The three-week radio campaign, which sets out to clarify recent changes to the law on consent, is part of the We Can Stop It project.
It has "real men" between the age of 18 and 28, who give their reactions to rape statistics and Scots law changes.
The adverts are being broadcast to listeners in the Lothian and Borders.
Paula Dunn, young women's support worker from Rape Crisis Scotland, said: "The campaign highlights that men should take responsibility for rape.
"For too long campaigns have focused on the survivor and their perceived responsibility, making the perpetrator invisible.
"The campaign really encourages men to be active bystanders and challenges popular myths around masculinity."
Lothian and Borders Police, which launched the campaign, said the adverts are designed to get across the fact that sex without consent is rape and that someone who is incapable through drink or drugs is considered unable to give consent.

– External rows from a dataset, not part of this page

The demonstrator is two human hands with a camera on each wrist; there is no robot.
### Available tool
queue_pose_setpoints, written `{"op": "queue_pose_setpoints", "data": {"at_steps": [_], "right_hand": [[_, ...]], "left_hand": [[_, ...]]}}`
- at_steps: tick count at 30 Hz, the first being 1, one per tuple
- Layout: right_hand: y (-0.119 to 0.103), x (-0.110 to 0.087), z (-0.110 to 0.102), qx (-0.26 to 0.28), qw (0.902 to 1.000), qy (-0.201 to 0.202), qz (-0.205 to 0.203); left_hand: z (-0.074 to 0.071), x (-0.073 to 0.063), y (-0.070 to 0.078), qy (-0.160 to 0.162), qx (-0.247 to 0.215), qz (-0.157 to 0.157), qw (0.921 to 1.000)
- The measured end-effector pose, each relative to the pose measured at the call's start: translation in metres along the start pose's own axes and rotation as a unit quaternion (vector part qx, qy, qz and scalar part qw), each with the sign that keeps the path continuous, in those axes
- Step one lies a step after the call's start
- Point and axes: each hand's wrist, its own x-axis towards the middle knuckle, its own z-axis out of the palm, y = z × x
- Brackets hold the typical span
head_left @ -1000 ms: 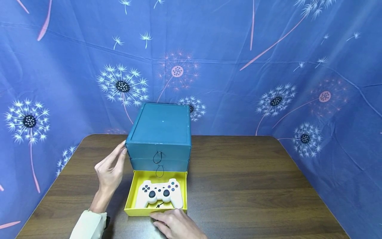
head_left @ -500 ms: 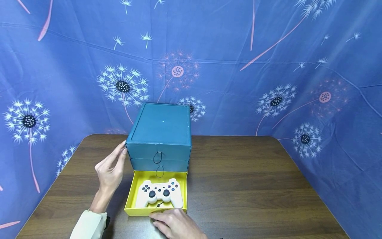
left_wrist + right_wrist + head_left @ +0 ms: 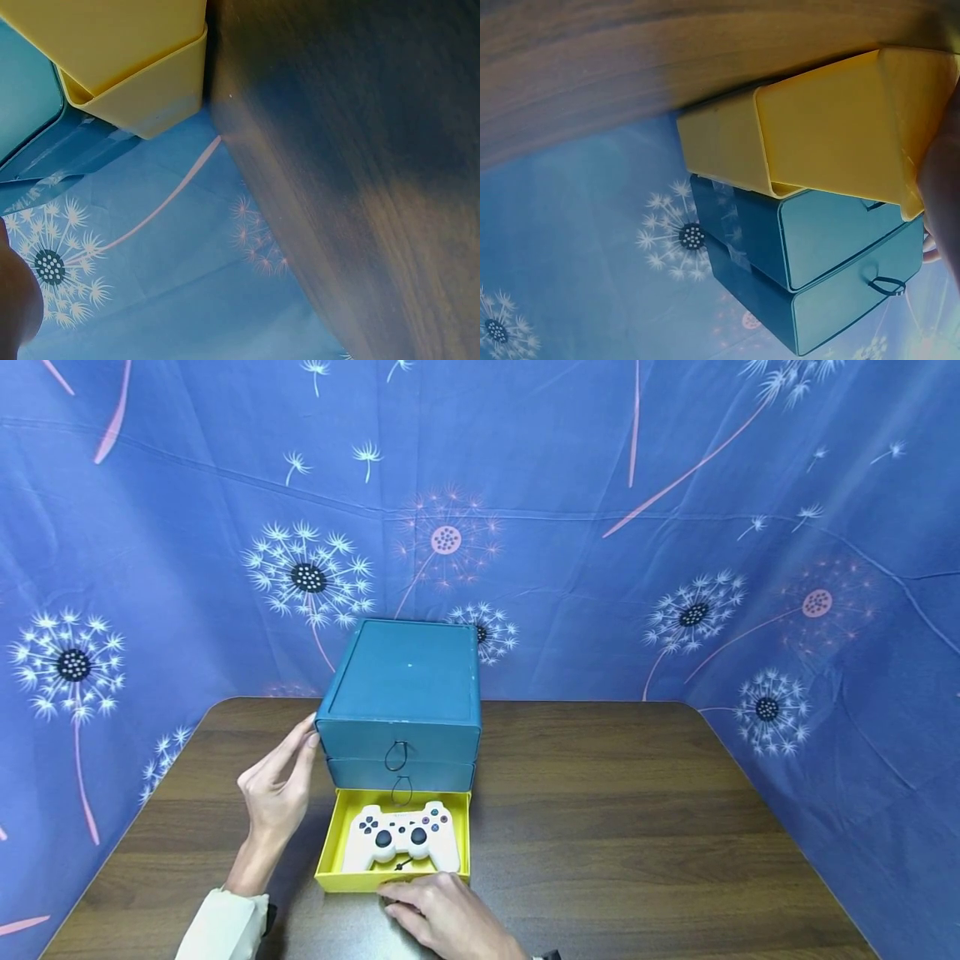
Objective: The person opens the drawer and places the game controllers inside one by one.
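A stack of blue drawer boxes [image 3: 408, 677] stands on the table, its two blue drawers closed. Below them a yellow drawer [image 3: 352, 883] sticks out toward me. Inside it lies a white game controller [image 3: 401, 837], with a small dark piece [image 3: 403, 864] between its grips. My left hand [image 3: 273, 797] touches the upper left front corner of the stack with extended fingers. At the yellow drawer's front wall, my right hand [image 3: 453, 914] presses with its fingers, near the right end. In the right wrist view, that hand [image 3: 943, 176] appears at the right edge.
The brown wooden table [image 3: 637, 827] extends to the right of the stack. A blue cloth [image 3: 562, 568] with a dandelion pattern hangs behind and at the sides. Thin dark loop pulls [image 3: 889, 286] hang on the blue drawer fronts.
The yellow drawer has slid slightly inward with the controller in it, away from me. My right hand has moved forward with it. My left hand has stayed at the corner.
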Motion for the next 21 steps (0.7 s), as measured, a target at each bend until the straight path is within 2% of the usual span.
{"op": "queue_pose_setpoints", "data": {"at_steps": [5, 21], "right_hand": [[0.0020, 0.0014, -0.0009, -0.020, 0.9997, 0.009, -0.012], [0.0032, 0.0070, -0.0029, -0.039, 0.9992, 0.012, -0.002]], "left_hand": [[-0.0001, -0.0005, -0.0006, 0.001, -0.001, -0.001, 1.0000], [-0.0012, -0.0002, -0.0004, -0.003, 0.000, 0.000, 1.0000]]}}
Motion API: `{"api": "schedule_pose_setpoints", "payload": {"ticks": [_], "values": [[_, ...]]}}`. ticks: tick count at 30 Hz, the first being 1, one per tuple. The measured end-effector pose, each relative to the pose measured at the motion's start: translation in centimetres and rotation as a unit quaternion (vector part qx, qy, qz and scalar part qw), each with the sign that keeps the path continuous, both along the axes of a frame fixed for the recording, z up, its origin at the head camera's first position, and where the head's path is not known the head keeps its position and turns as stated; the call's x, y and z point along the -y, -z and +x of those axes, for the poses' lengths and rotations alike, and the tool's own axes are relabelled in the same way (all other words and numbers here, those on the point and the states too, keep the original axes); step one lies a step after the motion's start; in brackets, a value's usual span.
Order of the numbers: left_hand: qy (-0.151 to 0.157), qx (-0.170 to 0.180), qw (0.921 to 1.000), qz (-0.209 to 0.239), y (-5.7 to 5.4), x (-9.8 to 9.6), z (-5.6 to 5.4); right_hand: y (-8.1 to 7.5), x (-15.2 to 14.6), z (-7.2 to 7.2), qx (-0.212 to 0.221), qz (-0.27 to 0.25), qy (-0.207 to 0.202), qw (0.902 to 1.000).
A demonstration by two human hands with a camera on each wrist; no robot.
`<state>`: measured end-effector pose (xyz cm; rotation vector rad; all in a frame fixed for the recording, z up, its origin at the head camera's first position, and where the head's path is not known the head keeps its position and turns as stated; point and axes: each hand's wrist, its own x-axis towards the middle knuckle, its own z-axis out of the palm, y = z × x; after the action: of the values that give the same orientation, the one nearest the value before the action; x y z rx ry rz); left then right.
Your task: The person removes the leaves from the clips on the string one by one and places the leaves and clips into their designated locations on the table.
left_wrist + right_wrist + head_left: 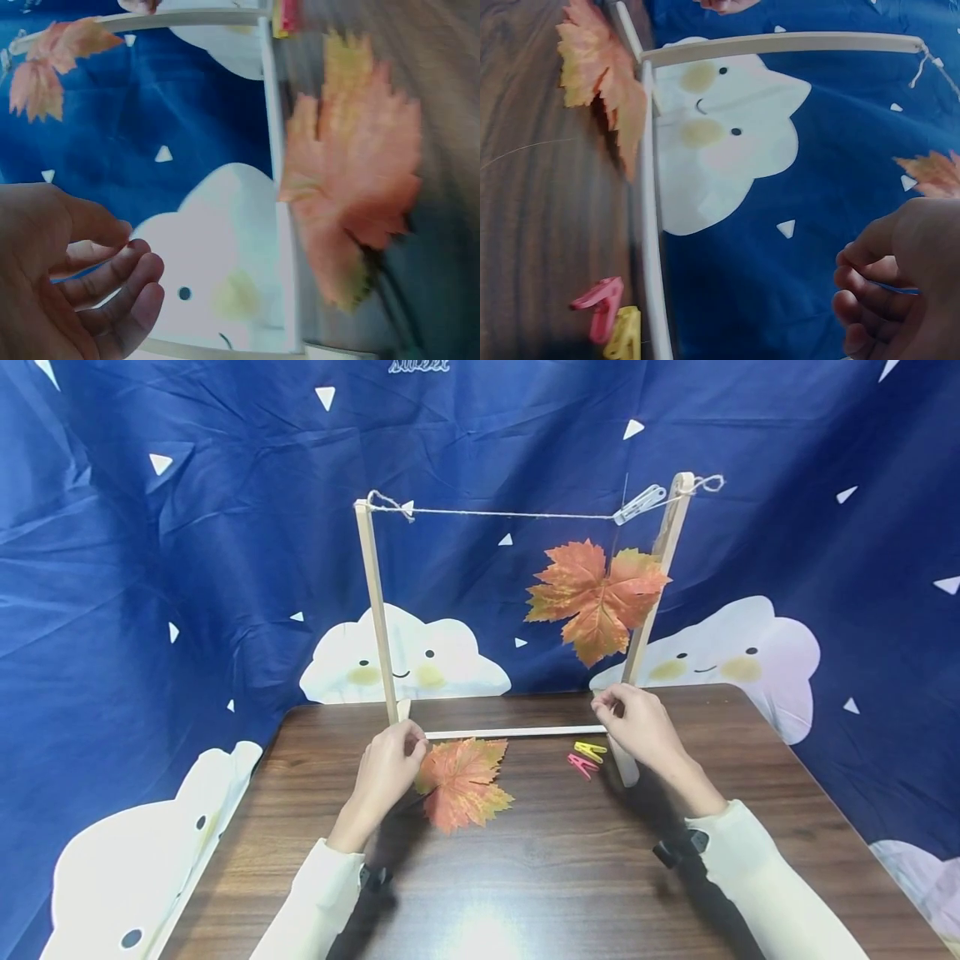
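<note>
My left hand (392, 756) hovers by the foot of the frame's left post, fingers loosely bent and holding nothing. Just right of it an orange maple leaf (463, 783) lies on the table, its dark stem (394, 300) showing in the left wrist view. My right hand (637, 722) is near the lower right post, its thumb close to the fingertips and nothing visible between them. Above that hand a second maple leaf (600, 597) hangs from the string (510, 514), its stem at a white clothespin (640, 504). A pink clothespin (582, 766) and a yellow clothespin (591, 750) lie left of the right hand.
A wooden frame stands toward the back of the brown table (540, 877), with a left post (377, 610), a right post (647, 627) and a low white crossbar (517, 732). Behind it hangs a blue cloth (465, 435) printed with clouds and triangles.
</note>
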<state>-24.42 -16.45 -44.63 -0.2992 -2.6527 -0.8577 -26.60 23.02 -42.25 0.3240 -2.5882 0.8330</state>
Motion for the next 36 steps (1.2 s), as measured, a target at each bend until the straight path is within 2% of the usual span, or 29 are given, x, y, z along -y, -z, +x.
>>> {"api": "schedule_pose_setpoints", "payload": {"ticks": [9, 15, 19, 23, 30, 36], "values": [[0.024, -0.004, 0.9995, 0.02, -2.7, -1.7, -0.5, -2.9, 0.5, 0.1, -0.02, 0.001, -0.017, 0.9997], [0.058, -0.021, 0.9974, 0.038, -4.6, -3.3, -1.0, -5.0, 0.8, -0.2, -0.029, 0.003, -0.03, 0.9991], [0.082, -0.038, 0.9943, 0.057, -5.8, -4.4, -1.3, -6.4, 1.0, -0.2, -0.038, 0.004, -0.04, 0.9984], [0.094, -0.031, 0.9913, 0.087, -6.9, -5.6, -1.4, -7.9, 1.2, -0.3, -0.038, -0.003, -0.048, 0.9981], [0.13, -0.015, 0.9788, 0.158, -9.1, -7.6, -1.5, -10.7, 1.4, -0.5, -0.067, -0.004, -0.044, 0.9968], [0.165, -0.027, 0.9672, 0.191, -11.1, -9.4, -1.7, -13.0, 1.6, -1.1, -0.084, -0.003, -0.038, 0.9957]]}}
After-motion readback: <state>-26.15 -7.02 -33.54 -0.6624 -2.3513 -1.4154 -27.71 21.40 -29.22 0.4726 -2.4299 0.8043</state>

They also stress that consent to sex can be withdrawn at any time and that serious sex attacks on men are now legally classed as rape.
Student Mark Payne, who took part in one of the sessions, said: "What surprised me most was that the laws are so clear and the focus is on consent, you need to make sure you are totally clear the other person does consent to sex. If you're not, you are breaking the law and it's rape."
Ch Supt Malcolm Graham, of Lothian and Borders Police, said: "These adverts are a brilliant opportunity to address some of the myths about rape and to engage with young men using language that they identify with."